### WHAT IS NEEDED
Go through the listing and retype each line exactly.

★ ★ ★ ★ ★ ★ ★

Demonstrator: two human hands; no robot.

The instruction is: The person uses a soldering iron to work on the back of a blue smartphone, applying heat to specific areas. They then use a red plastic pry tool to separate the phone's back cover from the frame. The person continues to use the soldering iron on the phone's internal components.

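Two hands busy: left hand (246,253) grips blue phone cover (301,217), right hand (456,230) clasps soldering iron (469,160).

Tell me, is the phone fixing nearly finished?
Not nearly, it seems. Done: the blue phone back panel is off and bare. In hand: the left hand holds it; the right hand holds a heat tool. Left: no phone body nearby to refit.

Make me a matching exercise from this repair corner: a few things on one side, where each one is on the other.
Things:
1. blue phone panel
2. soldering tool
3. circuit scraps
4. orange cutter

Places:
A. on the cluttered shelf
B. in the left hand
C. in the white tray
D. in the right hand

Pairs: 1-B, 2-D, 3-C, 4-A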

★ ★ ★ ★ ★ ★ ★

### RESPONSE
Demonstrator: two human hands; no robot.

The instruction is: The person uses a soldering iron to work on the back of a blue smartphone, applying heat to specific areas. They then use a red plastic pry tool to separate the phone's back cover from the frame. The person continues to use the soldering iron on the phone's internal components.

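Two hands busy: left hand (246,253) grips blue phone cover (301,217), right hand (456,230) clasps soldering iron (469,160).

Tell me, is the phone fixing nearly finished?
Not nearly, it seems. Done: the blue phone back panel is off and bare. In hand: the left hand holds it; the right hand holds a heat tool. Left: no phone body nearby to refit.

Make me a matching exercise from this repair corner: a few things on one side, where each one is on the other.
Things:
1. blue phone panel
2. soldering tool
3. circuit scraps
4. orange cutter

Places:
A. on the cluttered shelf
B. in the left hand
C. in the white tray
D. in the right hand

Pairs: 1-B, 2-D, 3-C, 4-A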

The exercise requires no more work.